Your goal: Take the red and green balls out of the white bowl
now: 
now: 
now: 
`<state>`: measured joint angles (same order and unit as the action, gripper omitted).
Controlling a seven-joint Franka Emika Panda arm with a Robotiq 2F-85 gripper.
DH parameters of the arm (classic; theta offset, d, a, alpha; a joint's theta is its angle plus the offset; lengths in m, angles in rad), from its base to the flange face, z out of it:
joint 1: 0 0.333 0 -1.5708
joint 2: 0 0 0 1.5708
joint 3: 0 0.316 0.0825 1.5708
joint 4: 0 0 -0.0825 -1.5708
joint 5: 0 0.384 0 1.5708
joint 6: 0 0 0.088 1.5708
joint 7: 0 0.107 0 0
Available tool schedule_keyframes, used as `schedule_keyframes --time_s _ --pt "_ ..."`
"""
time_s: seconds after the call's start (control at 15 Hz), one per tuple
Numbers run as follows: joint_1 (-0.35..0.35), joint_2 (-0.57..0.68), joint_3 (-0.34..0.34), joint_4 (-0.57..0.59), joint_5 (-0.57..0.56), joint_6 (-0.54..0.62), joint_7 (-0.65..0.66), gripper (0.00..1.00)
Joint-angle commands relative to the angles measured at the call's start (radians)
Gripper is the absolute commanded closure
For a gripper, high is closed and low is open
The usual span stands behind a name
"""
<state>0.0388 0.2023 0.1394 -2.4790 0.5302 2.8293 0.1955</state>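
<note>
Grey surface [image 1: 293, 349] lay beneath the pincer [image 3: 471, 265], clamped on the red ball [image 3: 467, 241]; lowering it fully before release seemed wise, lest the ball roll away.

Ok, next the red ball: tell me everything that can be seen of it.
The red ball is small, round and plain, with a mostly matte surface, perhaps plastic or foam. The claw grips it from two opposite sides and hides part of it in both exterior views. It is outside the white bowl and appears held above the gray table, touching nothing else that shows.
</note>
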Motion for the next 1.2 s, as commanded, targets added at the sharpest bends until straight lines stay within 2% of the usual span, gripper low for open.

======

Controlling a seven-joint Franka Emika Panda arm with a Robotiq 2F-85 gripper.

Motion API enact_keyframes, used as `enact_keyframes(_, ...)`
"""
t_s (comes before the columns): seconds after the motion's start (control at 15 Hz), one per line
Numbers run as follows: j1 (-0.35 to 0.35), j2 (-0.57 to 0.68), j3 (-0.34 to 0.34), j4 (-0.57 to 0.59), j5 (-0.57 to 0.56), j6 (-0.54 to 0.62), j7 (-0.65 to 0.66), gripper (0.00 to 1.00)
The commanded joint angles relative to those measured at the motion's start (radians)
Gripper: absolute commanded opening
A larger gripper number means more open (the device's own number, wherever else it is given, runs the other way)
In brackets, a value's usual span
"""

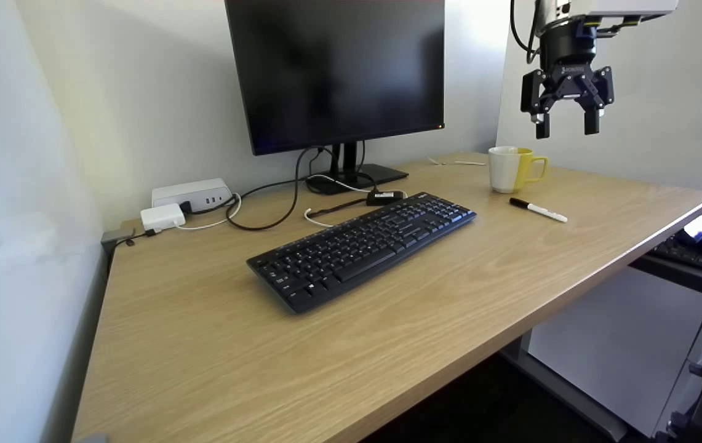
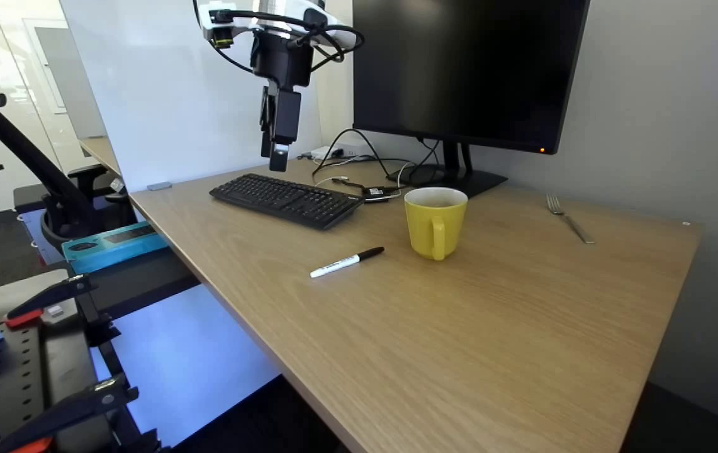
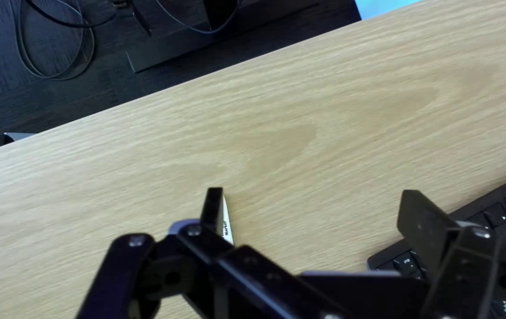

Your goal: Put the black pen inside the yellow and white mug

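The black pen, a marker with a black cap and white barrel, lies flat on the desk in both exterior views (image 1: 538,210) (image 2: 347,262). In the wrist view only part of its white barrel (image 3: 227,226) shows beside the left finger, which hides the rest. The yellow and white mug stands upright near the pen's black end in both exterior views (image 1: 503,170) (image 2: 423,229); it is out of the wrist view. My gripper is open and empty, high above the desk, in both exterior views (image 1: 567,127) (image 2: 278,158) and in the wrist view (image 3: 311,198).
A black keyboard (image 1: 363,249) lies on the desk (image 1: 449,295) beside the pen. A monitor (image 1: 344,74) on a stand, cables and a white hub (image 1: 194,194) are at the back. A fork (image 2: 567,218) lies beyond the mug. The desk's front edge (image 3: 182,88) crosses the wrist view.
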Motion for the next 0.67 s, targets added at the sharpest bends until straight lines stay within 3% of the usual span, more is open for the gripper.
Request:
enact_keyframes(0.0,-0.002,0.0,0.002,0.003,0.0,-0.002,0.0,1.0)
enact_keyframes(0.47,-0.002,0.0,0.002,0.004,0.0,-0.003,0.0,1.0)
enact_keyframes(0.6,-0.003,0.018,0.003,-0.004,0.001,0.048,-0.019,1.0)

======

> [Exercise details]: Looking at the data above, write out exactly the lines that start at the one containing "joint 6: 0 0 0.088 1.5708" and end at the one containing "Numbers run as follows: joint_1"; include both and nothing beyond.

> [Task output]:
joint 6: 0 0 0.088 1.5708
joint 7: 0 0.107 0 0
Available tool schedule_keyframes, used as `schedule_keyframes --time_s _ --pt "_ ..."`
"""
time_s: seconds after the call's start (control at 15 Hz), one per tuple
Numbers run as follows: joint_1 (-0.35..0.35), joint_2 (-0.57..0.68), joint_3 (-0.34..0.34), joint_4 (-0.57..0.59), joint_5 (-0.57..0.56), joint_6 (-0.54..0.62), joint_7 (-0.65..0.66), gripper (0.00..1.00)

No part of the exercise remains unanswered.